(EXERCISE DETAILS)
Would you restate the entries below word for word, starting at the first line and ending with the one that has "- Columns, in"?

(RECORDS)
• • •

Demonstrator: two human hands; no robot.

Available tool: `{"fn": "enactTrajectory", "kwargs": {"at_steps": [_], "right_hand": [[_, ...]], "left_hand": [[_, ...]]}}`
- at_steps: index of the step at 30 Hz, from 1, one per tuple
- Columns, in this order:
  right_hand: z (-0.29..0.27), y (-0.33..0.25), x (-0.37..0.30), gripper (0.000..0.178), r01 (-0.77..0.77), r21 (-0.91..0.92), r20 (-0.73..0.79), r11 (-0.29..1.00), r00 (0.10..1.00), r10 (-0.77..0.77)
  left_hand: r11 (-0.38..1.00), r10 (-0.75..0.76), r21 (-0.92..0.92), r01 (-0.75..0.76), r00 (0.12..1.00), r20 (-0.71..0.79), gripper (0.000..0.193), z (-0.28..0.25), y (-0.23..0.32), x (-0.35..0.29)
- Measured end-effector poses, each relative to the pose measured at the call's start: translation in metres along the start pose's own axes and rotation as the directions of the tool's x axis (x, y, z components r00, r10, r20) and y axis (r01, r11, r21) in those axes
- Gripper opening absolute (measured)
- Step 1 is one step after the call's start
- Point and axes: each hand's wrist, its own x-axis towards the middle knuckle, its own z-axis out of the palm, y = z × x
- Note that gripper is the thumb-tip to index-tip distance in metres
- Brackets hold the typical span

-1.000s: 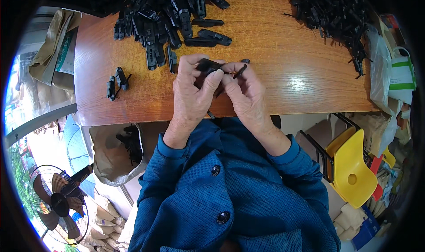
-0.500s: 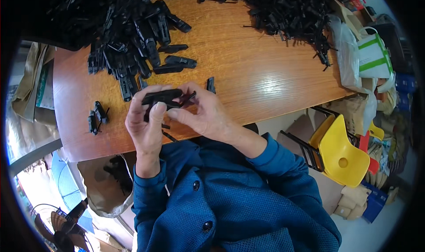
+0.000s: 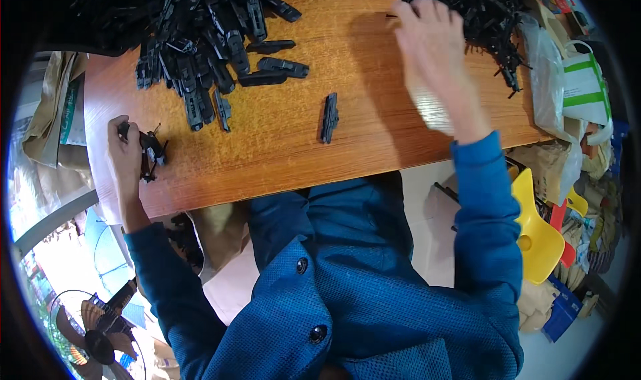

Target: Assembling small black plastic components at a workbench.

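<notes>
At the table's left edge my left hand (image 3: 125,154) is closed around a black plastic part (image 3: 123,131), partly hidden by the fingers. Right beside it lie a few similar black parts (image 3: 155,147) with thin pieces sticking out. My right hand (image 3: 437,53), slightly blurred, reaches to the near left edge of a heap of thin black plastic pieces (image 3: 487,13). Its fingers are apart, and nothing shows in them. A single long black part (image 3: 329,118) lies alone mid-table. Far left spreads a large pile of long black housings (image 3: 193,53), a few of them loose at its right side.
The wooden table (image 3: 280,169) ends just ahead of my lap. Beyond its right side are a clear plastic bag (image 3: 544,79), a green-and-white bag (image 3: 583,86) and a yellow chair (image 3: 537,240). A fan (image 3: 99,345) stands low on the left, near an open paper bag (image 3: 217,233).
My hands have parted from in front of my chest. The left carried a black part to the table's left edge; the right moved out to the far right heap.
</notes>
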Motion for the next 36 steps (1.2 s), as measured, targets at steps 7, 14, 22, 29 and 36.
{"fn": "enactTrajectory", "kwargs": {"at_steps": [7,14,22,29,36], "right_hand": [[0.012,0.049,0.009,0.021,0.269,-0.089,0.062,0.959,0.962,-0.264],[0.049,0.049,0.006,0.016,0.306,0.670,-0.498,0.677,0.861,0.103],[0.010,0.037,-0.005,0.015,-0.413,0.876,0.285,0.249,0.860,0.424],[-0.051,-0.031,-0.012,0.019,-0.325,0.812,0.488,-0.486,0.833,0.260],[-0.120,-0.160,-0.048,0.020,-0.497,0.195,0.699,-0.846,0.675,-0.236]], "left_hand": [[0.756,0.549,0.421,-0.501,0.836,0.006,0.017,0.060,0.127,-0.019],[0.954,0.298,-0.146,-0.262,0.774,0.559,0.022,0.162,0.247,-0.099],[0.672,0.116,-0.509,0.538,0.603,0.789,0.009,0.133,0.215,-0.098],[0.211,0.136,-0.749,0.629,0.740,0.659,0.008,0.103,0.189,-0.120],[0.236,0.038,-0.881,0.411,0.901,0.431,0.024,0.085,0.172,-0.133]]}}
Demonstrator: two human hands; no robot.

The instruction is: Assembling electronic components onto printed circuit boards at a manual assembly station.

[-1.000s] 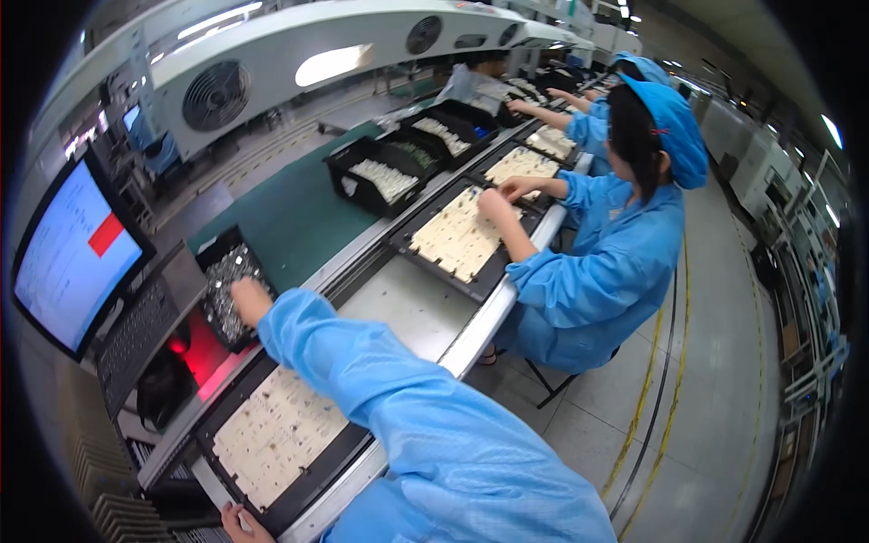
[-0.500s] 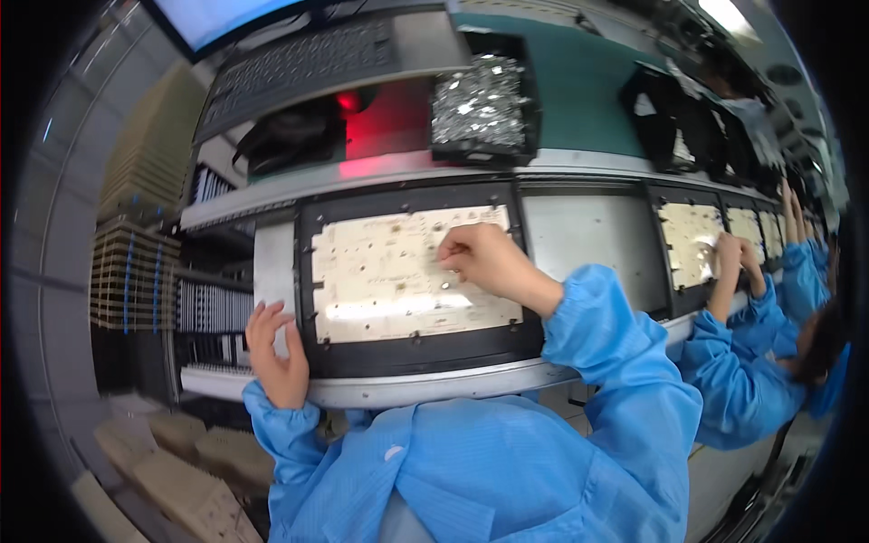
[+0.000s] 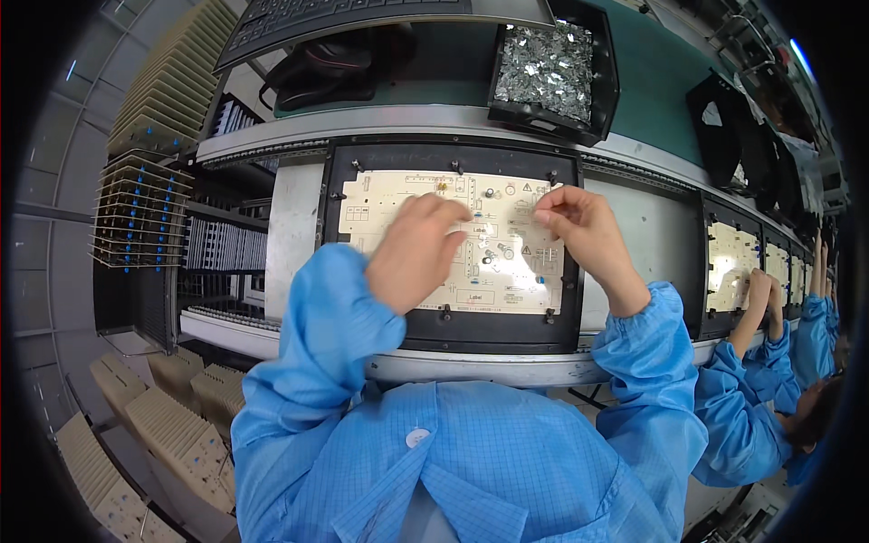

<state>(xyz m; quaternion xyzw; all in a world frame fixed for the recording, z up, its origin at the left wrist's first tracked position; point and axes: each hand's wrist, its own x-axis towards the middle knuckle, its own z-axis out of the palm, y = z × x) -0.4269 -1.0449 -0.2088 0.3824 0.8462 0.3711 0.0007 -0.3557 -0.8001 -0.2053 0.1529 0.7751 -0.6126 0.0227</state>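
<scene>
A cream circuit board (image 3: 507,296) with small parts on it lies in a black frame (image 3: 453,333) in front of me. My left hand (image 3: 416,253) reaches over the middle of the board, thumb and fingers apart, with nothing seen between them. It hides part of the board's left half. At the board's right side, my right hand (image 3: 588,233) holds thumb and forefinger together in a pinch just above the surface. Whatever lies between those fingertips is too small to make out.
Behind the rail, a black bin (image 3: 543,77) holds many small shiny metal pieces. A keyboard (image 3: 317,20) sits at the upper left. Racks of boards (image 3: 140,213) stand at left. Along the line to the right, another person's hands (image 3: 760,294) work over another board (image 3: 731,262).
My left hand has come from beside the frame onto the board. My right hand, still pinched, is now at the board's right side. The view has shifted too.
</scene>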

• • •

(EXERCISE ANSWER)
Demonstrator: two human hands; no robot.

Available tool: `{"fn": "enactTrajectory", "kwargs": {"at_steps": [_], "right_hand": [[_, ...]], "left_hand": [[_, ...]]}}`
- at_steps: index of the step at 30 Hz, from 1, one per tuple
- Columns, in this order:

The output has been given in full.